Assignment:
Transcribe the listing below from its opening line up to and including the line that contains "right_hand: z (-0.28"; reproduce nothing else.

Recorded information:
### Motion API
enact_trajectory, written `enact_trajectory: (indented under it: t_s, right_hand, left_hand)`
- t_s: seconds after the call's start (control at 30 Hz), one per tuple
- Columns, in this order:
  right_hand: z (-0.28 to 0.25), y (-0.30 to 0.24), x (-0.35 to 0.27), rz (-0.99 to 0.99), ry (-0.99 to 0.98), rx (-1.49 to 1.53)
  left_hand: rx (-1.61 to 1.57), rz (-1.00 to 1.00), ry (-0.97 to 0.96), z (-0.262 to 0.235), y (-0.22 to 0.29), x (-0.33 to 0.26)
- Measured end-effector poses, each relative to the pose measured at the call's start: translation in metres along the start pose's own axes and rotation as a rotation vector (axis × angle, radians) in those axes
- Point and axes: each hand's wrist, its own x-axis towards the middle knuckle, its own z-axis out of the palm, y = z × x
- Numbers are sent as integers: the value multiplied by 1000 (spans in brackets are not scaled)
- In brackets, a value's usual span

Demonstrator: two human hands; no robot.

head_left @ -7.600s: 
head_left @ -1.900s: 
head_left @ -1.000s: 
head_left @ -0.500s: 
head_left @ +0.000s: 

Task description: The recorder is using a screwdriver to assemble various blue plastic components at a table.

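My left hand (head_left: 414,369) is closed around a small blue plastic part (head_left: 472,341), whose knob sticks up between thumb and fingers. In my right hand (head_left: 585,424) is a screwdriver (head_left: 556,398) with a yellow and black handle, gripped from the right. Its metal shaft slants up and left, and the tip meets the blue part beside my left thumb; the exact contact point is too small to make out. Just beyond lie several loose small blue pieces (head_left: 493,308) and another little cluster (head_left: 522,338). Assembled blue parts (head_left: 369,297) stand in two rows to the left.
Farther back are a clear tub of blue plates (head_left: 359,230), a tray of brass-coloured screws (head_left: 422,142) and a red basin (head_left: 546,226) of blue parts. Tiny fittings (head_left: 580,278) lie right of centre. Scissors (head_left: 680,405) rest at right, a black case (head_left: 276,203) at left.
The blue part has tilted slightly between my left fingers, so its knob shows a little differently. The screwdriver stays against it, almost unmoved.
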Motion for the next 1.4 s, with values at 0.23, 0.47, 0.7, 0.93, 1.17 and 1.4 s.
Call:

Reply to the task:
### Motion API
enact_trajectory, written `enact_trajectory: (indented under it: t_s, right_hand, left_hand)`
- t_s: seconds after the call's start (control at 30 Hz), one per tuple
- Columns, in this order:
  right_hand: z (-0.28 to 0.25), y (-0.30 to 0.24), x (-0.35 to 0.27), rz (-0.99 to 0.99), ry (-0.99 to 0.98), rx (-1.49 to 1.53)

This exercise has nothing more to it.